Assigned task:
What follows is a set of records; restate each one word for word and drop the pictures.

Records for the exercise:

........

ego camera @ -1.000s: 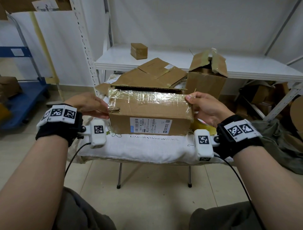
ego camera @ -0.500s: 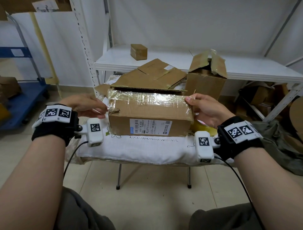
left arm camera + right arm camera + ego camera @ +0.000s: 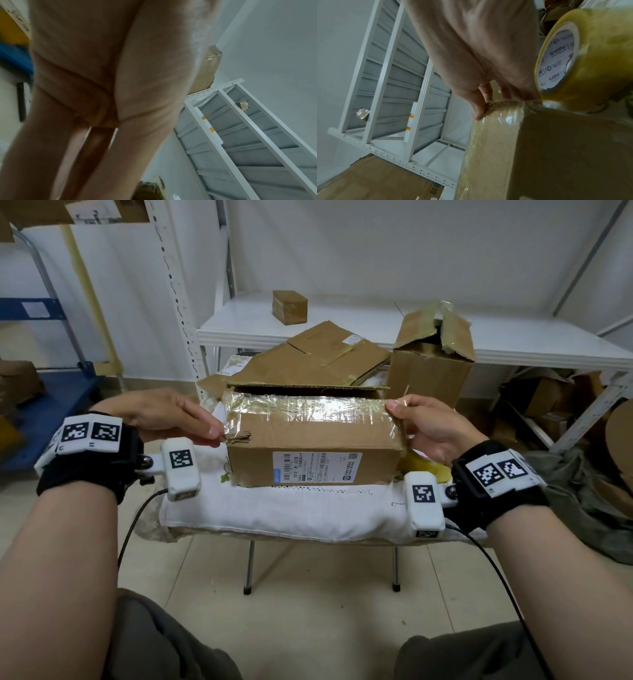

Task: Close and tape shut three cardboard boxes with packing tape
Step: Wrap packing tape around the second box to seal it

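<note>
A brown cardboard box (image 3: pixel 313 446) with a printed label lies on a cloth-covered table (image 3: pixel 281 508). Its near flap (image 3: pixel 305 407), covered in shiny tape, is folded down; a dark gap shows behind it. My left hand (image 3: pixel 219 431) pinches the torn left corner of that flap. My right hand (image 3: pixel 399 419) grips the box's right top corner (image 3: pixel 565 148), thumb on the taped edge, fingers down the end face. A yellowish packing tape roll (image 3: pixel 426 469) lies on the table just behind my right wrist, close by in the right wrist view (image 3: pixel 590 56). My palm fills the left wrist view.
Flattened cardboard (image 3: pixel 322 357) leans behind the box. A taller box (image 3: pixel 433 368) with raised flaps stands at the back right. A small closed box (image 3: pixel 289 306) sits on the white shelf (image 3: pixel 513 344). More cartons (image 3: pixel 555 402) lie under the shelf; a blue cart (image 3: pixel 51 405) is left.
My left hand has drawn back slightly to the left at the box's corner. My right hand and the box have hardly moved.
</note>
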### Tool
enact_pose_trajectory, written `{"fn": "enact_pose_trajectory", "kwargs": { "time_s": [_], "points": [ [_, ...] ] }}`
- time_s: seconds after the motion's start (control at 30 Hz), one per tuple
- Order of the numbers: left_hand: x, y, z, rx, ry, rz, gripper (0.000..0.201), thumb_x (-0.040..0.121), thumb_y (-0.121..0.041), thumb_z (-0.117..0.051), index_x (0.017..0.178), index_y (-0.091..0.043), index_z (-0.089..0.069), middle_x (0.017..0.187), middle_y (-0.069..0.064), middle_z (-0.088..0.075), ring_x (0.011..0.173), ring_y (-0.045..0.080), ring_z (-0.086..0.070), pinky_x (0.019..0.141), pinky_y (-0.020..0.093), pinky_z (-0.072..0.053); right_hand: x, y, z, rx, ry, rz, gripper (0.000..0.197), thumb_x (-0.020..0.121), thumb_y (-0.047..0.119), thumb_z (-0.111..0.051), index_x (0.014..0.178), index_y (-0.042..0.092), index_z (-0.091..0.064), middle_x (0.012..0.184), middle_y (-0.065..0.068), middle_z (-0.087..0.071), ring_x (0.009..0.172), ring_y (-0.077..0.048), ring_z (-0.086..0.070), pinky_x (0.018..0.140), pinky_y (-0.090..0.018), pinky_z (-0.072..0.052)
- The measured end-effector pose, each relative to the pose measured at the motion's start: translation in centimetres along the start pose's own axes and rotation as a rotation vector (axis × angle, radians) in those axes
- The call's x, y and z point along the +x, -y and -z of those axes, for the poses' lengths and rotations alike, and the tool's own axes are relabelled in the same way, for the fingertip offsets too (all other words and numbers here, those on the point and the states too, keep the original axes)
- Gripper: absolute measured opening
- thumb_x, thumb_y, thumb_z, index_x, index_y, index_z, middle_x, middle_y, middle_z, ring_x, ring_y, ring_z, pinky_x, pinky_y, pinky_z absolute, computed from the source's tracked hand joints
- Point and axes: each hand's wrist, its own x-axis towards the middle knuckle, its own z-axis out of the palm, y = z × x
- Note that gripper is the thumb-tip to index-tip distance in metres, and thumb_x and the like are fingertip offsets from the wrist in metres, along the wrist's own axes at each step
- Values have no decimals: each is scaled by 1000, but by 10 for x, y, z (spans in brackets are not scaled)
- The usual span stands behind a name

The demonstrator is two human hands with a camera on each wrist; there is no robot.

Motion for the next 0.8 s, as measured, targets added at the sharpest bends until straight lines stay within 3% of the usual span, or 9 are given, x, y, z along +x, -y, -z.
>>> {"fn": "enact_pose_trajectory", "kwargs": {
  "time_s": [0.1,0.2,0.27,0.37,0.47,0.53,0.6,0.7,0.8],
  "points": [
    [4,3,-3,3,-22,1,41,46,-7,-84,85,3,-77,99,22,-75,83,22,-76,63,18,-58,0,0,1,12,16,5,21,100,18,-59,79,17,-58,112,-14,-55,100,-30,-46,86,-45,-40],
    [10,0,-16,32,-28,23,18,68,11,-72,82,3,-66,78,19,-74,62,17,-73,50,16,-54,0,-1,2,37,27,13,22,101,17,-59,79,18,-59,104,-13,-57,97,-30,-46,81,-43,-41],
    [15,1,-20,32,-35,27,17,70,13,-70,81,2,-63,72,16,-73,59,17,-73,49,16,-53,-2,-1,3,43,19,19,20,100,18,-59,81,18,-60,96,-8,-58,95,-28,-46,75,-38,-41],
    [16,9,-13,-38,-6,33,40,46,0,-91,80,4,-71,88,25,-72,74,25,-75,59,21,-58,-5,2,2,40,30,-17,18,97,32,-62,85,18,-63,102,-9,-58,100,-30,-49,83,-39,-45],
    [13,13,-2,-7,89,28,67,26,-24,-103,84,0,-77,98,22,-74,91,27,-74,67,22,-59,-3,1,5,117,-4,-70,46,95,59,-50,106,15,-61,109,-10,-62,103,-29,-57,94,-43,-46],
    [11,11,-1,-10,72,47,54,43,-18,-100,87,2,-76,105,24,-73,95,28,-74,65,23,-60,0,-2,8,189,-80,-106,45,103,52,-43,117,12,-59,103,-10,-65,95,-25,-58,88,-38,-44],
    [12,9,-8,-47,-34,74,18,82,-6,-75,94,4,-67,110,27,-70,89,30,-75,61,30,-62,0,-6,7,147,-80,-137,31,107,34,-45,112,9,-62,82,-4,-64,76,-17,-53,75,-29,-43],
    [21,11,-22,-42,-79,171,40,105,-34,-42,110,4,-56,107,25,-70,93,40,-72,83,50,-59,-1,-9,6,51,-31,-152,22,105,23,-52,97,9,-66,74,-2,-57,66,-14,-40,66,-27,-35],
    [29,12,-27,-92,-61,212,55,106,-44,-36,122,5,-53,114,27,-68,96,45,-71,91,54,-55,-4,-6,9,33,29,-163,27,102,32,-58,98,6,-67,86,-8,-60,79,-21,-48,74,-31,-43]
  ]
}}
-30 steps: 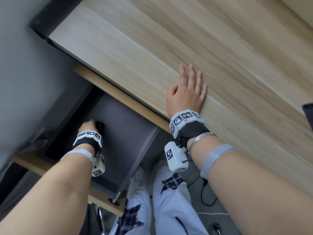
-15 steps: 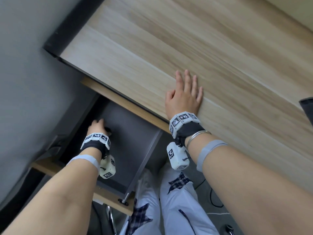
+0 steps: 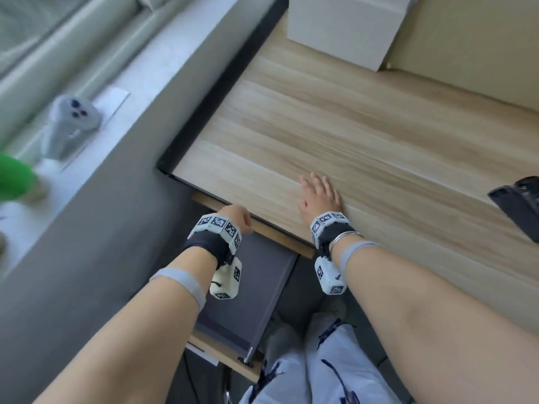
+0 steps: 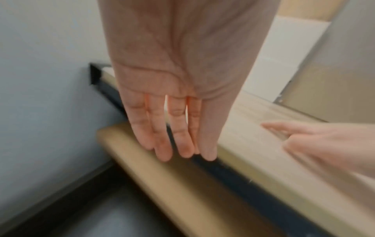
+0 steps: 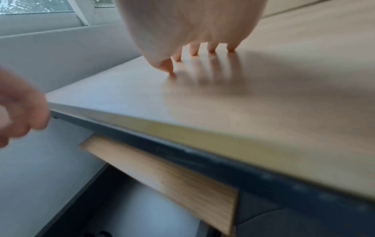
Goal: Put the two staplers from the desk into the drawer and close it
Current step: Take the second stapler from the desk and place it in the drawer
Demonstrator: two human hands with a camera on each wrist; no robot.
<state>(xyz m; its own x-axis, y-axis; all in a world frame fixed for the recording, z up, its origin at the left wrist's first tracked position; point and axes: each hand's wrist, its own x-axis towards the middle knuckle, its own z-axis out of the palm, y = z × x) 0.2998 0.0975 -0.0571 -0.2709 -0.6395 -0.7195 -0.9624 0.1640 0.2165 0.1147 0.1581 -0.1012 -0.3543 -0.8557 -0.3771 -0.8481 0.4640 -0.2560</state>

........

Exercise answer:
ego camera @ -1.000s: 
ego camera @ -0.500s: 
left arm camera + right arm camera + ego camera @ +0.000s: 

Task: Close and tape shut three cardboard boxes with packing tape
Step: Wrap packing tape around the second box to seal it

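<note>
A brown cardboard box (image 3: pixel 313 446) with a printed label lies on a cloth-covered table (image 3: pixel 281 508). Its near flap (image 3: pixel 305 407), covered in shiny tape, is folded down; a dark gap shows behind it. My left hand (image 3: pixel 219 431) pinches the torn left corner of that flap. My right hand (image 3: pixel 399 419) grips the box's right top corner (image 3: pixel 565 148), thumb on the taped edge, fingers down the end face. A yellowish packing tape roll (image 3: pixel 426 469) lies on the table just behind my right wrist, close by in the right wrist view (image 3: pixel 590 56). My palm fills the left wrist view.
Flattened cardboard (image 3: pixel 322 357) leans behind the box. A taller box (image 3: pixel 433 368) with raised flaps stands at the back right. A small closed box (image 3: pixel 289 306) sits on the white shelf (image 3: pixel 513 344). More cartons (image 3: pixel 555 402) lie under the shelf; a blue cart (image 3: pixel 51 405) is left.
My left hand has drawn back slightly to the left at the box's corner. My right hand and the box have hardly moved.
</note>
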### Tool
enact_pose_trajectory, written `{"fn": "enact_pose_trajectory", "kwargs": { "time_s": [_], "points": [ [_, ...] ] }}`
- time_s: seconds after the motion's start (control at 30 Hz), one per tuple
- Order of the numbers: left_hand: x, y, z, rx, ry, rz, gripper (0.000..0.201), thumb_x (-0.040..0.121), thumb_y (-0.121..0.041), thumb_z (-0.117..0.051), index_x (0.017..0.178), index_y (-0.091..0.043), index_z (-0.089..0.069), middle_x (0.017..0.187), middle_y (-0.069..0.064), middle_z (-0.088..0.075), ring_x (0.011..0.173), ring_y (-0.045..0.080), ring_z (-0.086..0.070), pinky_x (0.019..0.141), pinky_y (-0.020..0.093), pinky_z (-0.072..0.053); right_hand: x, y, z, rx, ry, rz, gripper (0.000..0.197), thumb_x (-0.020..0.121), thumb_y (-0.047..0.119), thumb_z (-0.111..0.051), index_x (0.014..0.178), index_y (-0.042..0.092), index_z (-0.091..0.064), middle_x (0.012..0.184), middle_y (-0.065..0.068), middle_z (-0.087..0.071), ring_x (0.009..0.172), ring_y (-0.077..0.048), ring_z (-0.086..0.070), pinky_x (0.018..0.140), pinky_y (-0.090..0.018), pinky_z (-0.072..0.052)
- The measured end-effector pose, each relative to the pose measured at the motion's start: translation in centimetres along the start pose's own axes and rotation as a rotation vector (axis × angle, radians) in those axes
- The call's x, y and z point along the +x, -y and -z of those axes, for the poses' lengths and rotations alike, and the tool's own axes are relabelled in the same way, for the fingertip offsets too (all other words and numbers here, those on the point and the states too, keep the original axes)
- Gripper: absolute measured opening
- thumb_x, thumb_y, thumb_z, index_x, index_y, index_z, middle_x, middle_y, middle_z, ring_x, ring_y, ring_z, pinky_x, pinky_y, pinky_z absolute, computed from the source's tracked hand joints
- Point and axes: each hand's wrist, its own x-axis towards the middle knuckle, its own z-axis out of the palm, y = z × x
- Note that gripper is the thumb-tip to index-tip distance in metres, and thumb_x and the like are fingertip offsets from the wrist in metres, along the wrist's own axes at each step
- Values have no decimals: each is scaled by 1000, but by 10 for x, y, z (spans in brackets are not scaled)
- The usual span stands behind a name

The demonstrator is two human hands with a camera on each wrist; there is no robot.

Motion for the next 0.8 s, as measured, targets added at the sharpest bends until straight lines stay within 3% of the usual span, or 9 are given, x, y, z along +x, -y, -z.
>>> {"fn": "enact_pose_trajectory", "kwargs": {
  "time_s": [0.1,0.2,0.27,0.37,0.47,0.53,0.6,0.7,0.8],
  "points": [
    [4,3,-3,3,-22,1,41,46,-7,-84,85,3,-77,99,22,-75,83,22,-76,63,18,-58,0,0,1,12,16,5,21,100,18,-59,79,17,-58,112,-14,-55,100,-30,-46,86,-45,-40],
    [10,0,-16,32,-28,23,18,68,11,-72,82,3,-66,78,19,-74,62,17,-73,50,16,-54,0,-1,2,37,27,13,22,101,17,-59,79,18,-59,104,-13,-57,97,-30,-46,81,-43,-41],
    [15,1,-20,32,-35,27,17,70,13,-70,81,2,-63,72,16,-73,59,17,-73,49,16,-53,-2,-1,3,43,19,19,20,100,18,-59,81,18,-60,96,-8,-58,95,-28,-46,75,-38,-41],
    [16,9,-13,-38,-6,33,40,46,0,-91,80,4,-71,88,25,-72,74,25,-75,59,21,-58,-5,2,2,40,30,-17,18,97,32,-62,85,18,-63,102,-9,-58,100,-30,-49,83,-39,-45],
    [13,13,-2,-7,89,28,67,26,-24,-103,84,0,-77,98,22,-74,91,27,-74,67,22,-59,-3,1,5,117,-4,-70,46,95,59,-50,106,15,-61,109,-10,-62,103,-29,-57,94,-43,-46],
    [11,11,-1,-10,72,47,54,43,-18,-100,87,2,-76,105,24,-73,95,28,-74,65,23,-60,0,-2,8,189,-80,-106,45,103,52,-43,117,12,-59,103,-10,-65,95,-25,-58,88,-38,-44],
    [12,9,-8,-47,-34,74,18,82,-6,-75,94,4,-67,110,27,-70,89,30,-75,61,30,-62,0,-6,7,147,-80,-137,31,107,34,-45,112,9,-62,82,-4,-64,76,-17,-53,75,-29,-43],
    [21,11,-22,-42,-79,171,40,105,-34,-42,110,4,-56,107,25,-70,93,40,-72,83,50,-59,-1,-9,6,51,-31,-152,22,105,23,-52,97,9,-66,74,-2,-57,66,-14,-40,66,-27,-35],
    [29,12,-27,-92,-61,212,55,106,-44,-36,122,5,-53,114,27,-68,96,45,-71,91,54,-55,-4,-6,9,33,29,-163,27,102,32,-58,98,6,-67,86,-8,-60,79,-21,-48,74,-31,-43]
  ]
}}
-30 steps: 
-15 steps: 
+0 steps: 
+0 steps: 
+0 steps: 
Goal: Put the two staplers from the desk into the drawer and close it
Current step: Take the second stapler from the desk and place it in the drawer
Demonstrator: two human hands with a camera on each wrist; no robot.
<state>(xyz m; its own x-axis, y-axis; all in a world frame fixed for the recording, z up, its origin at the left wrist's first tracked position; point and axes: each hand's wrist, its own x-axis towards the middle knuckle, its own z-axis out of the palm, y = z × x) 0.2998 0.0975 -0.0571 -0.2709 -0.6395 -0.7195 -0.9624 0.1640 0.2165 0.1147 0.1581 -0.1012 -0.3543 -0.8557 -0.3771 -0.8481 0.4640 -0.2560</state>

There is nothing more to this answer.